Now paralyzed throughout most of his body, as well as having completely lost his voice, Barkan’s eyes are his primary means of expression, along with a computerized voice aid that allows him to communicate verbally. Dressed on the red carpet in a “Be A Hero” t-shirt and rainbow tie-dye Crocs, Barkan — accompanied by his wife Rachael — doesn’t appear to be giving up on his fight for healthcare justice any time soon.
The evening was hosted by several speakers prior to the screening, including Favreau, who expressed his deep admiration for Barkan and the work that Be A Hero continues to inspire among activists everywhere.
“I tend to think that idealized versions of our heroes let the rest of us off the hook,” Favreau said, speaking of Barkan’s inspirational heroism. “If all we see our heroes as are our icons, without flaws, fears and doubts, it becomes easier for us to say, well, that’s not me. I can’t be that courageous. I can’t be that selfless. I can’t be that kind of person who sacrifices, who gives that much of myself to a cause.”
But Favreau emphasized that we can be just like our heroes, following in the footsteps of someone like Barkan.
“In the face of pain and suffering and even death, it is possible to find joy in the struggle for justice and equality,” Favreau said, citing one of the many lessons that Barkan has taught him throughout their friendship.
The film, an official selection of the Tribeca Film Festival in June, is executive produced by Bradley Whitford and Duplass Brothers Productions, led by Mark and Jay Duplass.
“I’m glad that I could bring the few decent white, straight men in America together so that we could all change the world,” Amy Landecker — Transparent actress and married to Whitford — joked about having introduced the Duplass brothers to her husband and the filmmakers.
Barkan even officiated Landecker and Whitford’s wedding, computerized voice and all.

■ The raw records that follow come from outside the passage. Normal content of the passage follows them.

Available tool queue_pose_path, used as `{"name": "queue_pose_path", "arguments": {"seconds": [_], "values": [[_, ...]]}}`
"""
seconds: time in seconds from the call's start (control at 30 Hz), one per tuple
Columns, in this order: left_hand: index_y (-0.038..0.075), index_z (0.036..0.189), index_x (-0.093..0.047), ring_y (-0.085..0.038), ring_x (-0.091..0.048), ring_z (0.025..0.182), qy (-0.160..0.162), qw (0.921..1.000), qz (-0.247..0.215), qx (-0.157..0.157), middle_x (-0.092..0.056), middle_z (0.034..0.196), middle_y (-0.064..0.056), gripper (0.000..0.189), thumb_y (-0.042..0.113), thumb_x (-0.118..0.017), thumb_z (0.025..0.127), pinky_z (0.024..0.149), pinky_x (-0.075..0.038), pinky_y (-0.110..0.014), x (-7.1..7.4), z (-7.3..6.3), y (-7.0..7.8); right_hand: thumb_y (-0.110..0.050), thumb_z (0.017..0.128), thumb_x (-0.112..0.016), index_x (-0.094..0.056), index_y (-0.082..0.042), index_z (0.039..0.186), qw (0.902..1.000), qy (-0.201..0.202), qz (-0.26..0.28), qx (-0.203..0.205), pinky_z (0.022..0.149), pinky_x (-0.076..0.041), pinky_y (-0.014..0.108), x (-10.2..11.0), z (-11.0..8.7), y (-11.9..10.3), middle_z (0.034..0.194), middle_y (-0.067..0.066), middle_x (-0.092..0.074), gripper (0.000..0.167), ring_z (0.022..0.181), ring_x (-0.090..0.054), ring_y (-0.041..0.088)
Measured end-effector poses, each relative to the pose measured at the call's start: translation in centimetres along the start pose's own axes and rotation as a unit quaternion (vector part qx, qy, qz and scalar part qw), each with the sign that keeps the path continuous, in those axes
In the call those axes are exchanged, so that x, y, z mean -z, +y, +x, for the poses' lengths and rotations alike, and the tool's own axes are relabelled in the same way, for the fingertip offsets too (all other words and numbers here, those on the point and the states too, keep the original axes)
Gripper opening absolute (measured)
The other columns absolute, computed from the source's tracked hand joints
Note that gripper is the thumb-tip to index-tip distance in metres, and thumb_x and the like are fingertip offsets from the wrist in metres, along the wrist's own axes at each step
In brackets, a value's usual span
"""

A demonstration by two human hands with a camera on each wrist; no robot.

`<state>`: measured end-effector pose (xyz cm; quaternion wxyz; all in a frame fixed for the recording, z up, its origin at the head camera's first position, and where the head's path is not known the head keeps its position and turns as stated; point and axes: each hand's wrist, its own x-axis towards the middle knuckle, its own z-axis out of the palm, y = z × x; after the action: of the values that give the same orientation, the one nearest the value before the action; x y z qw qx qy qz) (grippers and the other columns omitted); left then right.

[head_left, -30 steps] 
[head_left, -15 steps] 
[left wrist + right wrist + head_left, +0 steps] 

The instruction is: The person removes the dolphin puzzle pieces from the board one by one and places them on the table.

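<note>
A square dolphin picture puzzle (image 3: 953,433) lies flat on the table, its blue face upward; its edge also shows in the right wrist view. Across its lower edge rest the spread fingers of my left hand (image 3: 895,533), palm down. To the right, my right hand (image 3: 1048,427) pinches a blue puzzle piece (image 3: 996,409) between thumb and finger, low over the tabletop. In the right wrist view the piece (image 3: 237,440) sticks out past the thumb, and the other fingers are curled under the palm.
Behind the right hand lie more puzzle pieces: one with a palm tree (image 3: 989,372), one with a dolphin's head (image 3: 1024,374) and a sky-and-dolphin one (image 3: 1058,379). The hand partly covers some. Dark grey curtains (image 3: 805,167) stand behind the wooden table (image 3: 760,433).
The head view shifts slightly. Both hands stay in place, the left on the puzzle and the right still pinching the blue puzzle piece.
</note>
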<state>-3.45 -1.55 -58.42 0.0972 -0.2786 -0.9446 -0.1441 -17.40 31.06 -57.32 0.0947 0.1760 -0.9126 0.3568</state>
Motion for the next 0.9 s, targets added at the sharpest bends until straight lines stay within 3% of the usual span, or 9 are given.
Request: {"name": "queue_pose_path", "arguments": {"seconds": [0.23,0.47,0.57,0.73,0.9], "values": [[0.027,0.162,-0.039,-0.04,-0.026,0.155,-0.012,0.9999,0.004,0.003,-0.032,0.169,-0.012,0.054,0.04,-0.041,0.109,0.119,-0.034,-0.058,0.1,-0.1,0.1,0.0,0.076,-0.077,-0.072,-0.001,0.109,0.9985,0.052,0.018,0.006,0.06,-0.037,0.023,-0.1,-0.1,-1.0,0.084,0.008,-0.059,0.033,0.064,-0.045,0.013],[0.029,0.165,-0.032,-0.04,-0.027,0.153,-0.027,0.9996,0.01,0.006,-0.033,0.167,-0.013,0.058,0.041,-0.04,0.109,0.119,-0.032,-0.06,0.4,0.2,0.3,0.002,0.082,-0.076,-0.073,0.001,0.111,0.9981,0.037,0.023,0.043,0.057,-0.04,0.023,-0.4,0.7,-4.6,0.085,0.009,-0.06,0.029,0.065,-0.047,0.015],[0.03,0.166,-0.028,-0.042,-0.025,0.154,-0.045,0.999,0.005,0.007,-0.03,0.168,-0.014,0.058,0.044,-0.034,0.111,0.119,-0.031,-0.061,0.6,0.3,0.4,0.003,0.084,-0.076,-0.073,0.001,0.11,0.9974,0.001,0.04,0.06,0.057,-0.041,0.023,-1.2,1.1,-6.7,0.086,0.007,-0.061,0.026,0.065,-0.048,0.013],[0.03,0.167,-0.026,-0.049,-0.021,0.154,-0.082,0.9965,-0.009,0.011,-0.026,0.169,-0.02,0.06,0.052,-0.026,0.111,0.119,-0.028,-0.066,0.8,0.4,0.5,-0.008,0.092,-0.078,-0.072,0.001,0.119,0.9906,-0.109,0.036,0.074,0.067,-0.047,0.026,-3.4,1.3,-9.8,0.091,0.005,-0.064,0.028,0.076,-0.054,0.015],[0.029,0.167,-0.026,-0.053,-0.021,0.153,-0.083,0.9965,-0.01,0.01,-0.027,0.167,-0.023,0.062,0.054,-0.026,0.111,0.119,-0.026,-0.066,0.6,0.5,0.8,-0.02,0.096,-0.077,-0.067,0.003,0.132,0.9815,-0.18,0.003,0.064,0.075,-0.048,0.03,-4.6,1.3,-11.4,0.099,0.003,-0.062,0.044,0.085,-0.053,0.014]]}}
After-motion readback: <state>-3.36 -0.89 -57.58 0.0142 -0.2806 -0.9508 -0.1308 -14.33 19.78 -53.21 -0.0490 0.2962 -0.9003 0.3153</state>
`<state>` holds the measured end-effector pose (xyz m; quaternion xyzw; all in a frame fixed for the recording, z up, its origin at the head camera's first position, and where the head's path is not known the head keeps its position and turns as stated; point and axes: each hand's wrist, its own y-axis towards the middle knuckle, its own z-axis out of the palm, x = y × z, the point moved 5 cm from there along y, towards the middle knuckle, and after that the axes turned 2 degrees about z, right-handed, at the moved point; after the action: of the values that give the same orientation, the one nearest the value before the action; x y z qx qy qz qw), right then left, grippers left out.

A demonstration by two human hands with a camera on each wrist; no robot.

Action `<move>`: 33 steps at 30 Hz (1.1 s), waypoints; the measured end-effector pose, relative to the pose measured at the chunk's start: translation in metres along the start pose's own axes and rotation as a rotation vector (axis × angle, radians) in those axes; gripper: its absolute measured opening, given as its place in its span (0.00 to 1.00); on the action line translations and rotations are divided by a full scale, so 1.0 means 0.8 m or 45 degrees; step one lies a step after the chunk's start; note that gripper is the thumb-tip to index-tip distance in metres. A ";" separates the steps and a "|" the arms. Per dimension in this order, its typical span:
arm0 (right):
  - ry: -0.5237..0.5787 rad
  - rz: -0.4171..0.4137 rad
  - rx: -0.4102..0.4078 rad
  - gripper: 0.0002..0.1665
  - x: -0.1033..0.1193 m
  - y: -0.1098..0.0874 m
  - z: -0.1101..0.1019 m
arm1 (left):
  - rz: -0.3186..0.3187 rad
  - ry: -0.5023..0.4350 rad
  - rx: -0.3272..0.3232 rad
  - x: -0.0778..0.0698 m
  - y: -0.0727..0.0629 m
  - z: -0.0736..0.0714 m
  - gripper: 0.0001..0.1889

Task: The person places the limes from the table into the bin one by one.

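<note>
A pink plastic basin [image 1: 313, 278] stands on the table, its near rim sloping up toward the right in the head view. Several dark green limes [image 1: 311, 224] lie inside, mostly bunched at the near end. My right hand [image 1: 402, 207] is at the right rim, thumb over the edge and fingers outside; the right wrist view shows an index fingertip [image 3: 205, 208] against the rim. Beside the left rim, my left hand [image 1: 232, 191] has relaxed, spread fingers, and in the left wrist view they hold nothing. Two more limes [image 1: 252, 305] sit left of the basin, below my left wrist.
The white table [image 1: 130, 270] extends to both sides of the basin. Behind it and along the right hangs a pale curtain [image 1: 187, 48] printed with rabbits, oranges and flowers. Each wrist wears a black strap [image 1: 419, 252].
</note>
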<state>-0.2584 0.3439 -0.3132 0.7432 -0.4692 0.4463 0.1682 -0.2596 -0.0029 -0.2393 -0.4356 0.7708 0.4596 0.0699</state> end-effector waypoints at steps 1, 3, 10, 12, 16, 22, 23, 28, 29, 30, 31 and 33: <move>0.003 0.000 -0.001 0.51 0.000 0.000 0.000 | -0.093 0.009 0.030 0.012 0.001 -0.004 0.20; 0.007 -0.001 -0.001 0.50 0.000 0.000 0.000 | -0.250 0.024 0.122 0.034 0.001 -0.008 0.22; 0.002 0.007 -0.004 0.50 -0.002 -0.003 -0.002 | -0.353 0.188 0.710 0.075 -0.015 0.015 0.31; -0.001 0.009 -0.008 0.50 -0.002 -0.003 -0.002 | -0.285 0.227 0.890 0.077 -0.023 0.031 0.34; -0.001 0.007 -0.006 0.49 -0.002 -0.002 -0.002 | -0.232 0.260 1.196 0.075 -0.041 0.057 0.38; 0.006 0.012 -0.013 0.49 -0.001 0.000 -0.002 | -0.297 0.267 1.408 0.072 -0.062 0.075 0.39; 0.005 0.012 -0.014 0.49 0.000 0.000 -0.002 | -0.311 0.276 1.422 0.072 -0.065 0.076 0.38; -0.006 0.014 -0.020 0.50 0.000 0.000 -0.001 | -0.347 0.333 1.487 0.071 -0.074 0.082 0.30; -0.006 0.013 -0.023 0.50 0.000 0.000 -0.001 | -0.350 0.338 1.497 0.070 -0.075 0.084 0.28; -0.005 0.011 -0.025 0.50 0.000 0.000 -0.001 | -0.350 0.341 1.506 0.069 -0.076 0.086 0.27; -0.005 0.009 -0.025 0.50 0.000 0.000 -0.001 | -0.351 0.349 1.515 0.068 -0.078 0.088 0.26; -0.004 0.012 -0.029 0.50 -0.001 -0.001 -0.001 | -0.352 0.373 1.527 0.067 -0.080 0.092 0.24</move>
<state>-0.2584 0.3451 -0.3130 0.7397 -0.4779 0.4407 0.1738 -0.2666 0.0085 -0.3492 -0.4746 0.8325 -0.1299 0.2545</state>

“It was extraordinary,” Landecker said of the memory. “He’s got such an incredible sense of humor, he knows how to keep levity in any situation. This is a man who will not be taken down and that gives us all hope.”
She later emphasized the importance of perspective, especially during times of turbulence and uncertainty. She attributed Barkan’s presence in her life as a major factor in shaping that perspective.
“He’s just an example to us that we have more strength than we think we do,” Landecker said.